ACTIVITY: The lines you need are those holding the word "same"; pull them from the material.

GIVEN RECORDS:

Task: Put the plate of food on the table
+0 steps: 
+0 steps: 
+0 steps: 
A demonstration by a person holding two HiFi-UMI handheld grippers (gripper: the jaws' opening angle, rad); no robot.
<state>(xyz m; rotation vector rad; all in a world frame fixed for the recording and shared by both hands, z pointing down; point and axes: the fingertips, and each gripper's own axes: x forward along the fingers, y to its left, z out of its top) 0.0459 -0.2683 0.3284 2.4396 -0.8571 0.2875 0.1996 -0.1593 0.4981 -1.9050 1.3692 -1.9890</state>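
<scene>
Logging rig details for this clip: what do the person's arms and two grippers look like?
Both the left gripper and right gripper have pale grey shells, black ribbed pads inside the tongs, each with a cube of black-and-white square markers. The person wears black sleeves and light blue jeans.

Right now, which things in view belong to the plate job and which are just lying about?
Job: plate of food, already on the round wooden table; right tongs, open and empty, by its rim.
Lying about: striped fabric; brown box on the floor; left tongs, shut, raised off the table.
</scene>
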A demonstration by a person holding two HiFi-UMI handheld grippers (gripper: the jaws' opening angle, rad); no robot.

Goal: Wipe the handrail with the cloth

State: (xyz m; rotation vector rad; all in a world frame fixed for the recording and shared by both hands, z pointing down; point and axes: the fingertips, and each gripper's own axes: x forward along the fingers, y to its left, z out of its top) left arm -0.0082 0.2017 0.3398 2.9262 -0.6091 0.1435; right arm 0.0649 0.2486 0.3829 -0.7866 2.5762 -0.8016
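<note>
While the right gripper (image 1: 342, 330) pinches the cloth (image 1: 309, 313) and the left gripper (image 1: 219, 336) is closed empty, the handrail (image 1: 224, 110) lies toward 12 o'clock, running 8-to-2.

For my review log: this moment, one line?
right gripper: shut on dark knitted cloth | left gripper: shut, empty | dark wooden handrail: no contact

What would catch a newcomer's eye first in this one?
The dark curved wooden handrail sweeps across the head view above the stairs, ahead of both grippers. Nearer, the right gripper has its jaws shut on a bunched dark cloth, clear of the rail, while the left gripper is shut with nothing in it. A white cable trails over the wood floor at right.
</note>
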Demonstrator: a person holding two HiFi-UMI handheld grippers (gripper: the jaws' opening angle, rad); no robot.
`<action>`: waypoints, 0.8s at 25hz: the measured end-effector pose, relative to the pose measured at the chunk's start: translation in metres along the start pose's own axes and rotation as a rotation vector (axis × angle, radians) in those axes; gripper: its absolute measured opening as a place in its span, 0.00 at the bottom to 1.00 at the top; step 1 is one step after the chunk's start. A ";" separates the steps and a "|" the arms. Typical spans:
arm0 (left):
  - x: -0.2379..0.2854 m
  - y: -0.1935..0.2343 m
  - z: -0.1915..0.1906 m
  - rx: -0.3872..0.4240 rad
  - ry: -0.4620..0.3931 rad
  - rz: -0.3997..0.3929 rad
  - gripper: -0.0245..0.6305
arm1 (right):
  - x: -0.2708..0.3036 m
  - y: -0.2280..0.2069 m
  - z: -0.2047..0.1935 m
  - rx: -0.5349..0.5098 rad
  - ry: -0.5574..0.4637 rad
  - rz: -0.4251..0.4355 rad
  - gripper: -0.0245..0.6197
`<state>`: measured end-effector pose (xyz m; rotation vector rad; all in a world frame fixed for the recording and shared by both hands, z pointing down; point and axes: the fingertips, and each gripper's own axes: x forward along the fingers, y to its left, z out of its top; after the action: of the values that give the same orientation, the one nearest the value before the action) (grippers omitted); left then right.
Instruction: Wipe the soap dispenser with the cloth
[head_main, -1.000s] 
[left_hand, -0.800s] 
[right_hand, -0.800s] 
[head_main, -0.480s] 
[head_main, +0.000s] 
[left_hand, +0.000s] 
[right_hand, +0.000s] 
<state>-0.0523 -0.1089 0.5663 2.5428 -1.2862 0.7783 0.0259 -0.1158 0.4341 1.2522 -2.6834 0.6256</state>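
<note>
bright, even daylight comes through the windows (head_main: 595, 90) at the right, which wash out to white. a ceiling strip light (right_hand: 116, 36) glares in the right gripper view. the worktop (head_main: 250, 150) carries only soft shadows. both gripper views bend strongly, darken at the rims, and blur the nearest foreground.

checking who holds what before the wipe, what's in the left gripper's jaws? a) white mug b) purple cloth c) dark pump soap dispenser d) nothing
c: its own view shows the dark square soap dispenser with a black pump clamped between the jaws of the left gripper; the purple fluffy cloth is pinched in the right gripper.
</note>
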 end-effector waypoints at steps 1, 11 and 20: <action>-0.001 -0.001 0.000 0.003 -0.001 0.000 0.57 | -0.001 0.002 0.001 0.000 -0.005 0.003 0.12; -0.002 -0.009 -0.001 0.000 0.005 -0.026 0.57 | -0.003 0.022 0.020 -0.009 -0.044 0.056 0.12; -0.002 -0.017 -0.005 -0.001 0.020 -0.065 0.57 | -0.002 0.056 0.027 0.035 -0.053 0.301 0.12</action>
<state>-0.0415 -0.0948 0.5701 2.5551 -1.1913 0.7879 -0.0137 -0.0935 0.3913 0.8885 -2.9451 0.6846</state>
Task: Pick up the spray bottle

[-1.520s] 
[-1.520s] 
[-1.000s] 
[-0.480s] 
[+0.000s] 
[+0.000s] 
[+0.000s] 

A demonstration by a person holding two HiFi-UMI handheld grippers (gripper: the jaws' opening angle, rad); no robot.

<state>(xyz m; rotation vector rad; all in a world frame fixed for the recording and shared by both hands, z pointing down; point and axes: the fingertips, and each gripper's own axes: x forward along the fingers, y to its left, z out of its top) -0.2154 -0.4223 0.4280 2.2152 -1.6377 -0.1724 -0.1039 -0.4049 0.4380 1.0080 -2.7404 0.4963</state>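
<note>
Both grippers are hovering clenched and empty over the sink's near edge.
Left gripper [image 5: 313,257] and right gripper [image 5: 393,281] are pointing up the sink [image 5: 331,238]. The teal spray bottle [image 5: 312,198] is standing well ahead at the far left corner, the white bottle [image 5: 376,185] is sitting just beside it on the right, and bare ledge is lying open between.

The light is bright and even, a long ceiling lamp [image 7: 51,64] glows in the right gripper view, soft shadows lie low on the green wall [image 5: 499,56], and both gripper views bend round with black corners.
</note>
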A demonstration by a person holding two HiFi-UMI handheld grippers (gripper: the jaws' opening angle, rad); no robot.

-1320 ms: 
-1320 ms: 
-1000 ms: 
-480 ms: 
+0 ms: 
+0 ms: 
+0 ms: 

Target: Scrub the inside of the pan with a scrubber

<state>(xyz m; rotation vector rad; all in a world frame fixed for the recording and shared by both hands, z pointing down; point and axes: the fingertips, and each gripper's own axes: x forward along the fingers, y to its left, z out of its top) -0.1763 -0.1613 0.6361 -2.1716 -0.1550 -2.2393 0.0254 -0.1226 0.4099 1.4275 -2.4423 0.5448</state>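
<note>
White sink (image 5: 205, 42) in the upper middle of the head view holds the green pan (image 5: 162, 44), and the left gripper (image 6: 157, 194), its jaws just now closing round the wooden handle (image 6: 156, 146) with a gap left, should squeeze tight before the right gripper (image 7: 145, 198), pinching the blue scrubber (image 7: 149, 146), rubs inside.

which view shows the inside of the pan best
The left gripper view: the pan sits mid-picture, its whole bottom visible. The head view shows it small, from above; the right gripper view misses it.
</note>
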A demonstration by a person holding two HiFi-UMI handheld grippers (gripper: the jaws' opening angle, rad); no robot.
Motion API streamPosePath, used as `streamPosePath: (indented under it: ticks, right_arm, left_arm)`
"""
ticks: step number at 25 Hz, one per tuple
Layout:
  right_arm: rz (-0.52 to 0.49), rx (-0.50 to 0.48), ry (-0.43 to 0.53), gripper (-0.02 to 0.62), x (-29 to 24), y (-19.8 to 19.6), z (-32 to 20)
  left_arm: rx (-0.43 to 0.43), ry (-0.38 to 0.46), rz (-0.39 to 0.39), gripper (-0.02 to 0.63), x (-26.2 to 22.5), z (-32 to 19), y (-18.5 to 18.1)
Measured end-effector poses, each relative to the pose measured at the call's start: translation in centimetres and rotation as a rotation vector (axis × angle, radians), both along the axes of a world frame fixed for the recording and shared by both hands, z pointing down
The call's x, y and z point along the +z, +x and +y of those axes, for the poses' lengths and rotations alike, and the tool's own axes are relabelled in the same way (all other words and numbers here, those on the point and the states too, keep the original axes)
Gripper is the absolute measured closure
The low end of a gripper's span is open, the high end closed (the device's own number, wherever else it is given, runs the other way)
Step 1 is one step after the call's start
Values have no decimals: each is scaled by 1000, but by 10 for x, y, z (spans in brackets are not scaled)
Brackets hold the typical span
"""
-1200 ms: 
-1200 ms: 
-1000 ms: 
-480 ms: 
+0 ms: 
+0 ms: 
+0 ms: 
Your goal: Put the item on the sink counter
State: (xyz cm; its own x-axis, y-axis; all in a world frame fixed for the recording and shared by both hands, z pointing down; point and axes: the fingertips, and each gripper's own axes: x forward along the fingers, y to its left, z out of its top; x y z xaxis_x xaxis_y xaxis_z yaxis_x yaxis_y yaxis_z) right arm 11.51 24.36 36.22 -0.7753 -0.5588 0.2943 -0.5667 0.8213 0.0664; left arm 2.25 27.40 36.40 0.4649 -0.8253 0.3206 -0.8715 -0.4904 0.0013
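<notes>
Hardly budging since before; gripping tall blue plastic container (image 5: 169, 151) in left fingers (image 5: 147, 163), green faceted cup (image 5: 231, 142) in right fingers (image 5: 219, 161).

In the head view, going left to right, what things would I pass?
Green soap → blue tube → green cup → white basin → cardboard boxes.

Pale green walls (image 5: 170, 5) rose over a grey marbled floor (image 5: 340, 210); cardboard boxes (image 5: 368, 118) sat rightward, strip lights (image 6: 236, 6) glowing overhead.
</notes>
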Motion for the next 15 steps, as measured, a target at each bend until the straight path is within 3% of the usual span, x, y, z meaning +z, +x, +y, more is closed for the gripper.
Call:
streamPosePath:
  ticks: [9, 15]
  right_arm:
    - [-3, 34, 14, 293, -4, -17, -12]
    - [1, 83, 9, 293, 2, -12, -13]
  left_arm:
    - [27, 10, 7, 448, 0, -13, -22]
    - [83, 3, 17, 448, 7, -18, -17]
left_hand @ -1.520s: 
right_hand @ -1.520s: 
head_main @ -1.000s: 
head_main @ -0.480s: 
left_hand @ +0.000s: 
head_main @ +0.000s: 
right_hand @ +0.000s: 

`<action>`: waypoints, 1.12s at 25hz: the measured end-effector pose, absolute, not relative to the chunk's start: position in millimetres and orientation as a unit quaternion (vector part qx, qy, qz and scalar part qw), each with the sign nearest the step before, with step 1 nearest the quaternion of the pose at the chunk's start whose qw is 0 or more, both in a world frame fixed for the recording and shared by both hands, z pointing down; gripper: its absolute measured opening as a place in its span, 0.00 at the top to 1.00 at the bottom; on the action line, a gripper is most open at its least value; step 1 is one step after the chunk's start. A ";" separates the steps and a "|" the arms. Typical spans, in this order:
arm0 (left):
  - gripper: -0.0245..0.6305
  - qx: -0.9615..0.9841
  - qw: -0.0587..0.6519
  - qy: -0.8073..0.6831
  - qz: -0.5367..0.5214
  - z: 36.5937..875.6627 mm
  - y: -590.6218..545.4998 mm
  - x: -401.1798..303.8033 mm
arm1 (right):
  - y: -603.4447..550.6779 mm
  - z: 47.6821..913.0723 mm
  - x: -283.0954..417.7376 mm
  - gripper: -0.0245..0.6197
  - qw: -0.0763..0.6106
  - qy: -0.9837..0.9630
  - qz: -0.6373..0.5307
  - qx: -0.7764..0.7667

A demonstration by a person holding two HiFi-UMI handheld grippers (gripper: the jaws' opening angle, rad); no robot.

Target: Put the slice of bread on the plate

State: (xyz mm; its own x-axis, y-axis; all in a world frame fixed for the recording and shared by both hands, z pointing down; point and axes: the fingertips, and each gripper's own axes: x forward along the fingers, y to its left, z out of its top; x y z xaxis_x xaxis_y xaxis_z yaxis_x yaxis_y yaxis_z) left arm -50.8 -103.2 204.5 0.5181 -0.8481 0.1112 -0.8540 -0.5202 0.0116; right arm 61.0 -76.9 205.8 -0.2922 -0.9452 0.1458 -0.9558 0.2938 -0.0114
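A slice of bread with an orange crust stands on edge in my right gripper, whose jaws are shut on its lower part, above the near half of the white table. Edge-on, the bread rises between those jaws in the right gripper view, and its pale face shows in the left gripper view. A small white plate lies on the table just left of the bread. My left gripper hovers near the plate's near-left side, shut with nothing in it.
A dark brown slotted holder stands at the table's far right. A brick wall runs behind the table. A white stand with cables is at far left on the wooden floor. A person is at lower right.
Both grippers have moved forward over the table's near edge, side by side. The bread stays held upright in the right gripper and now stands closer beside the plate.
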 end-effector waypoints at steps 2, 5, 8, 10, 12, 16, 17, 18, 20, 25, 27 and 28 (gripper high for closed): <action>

RESPONSE TO THIS TASK:
`<state>`: measured end-effector pose (xyz m; rotation vector rad; all in a world frame fixed for the recording and shared by both hands, z pointing down; point and axes: the fingertips, and each gripper's own axes: x forward along the fingers, y to its left, z out of its top; after the action: of the values that give the same orientation, the one nearest the value before the action) (grippers omitted); left then right.
The call's x, y and z point along the +z, +x and +y of those axes, for the poses' lengths and rotations alike, and the tool's own axes are relabelled in the same way (all other words and numbers here, those on the point and the states too, keep the original axes)

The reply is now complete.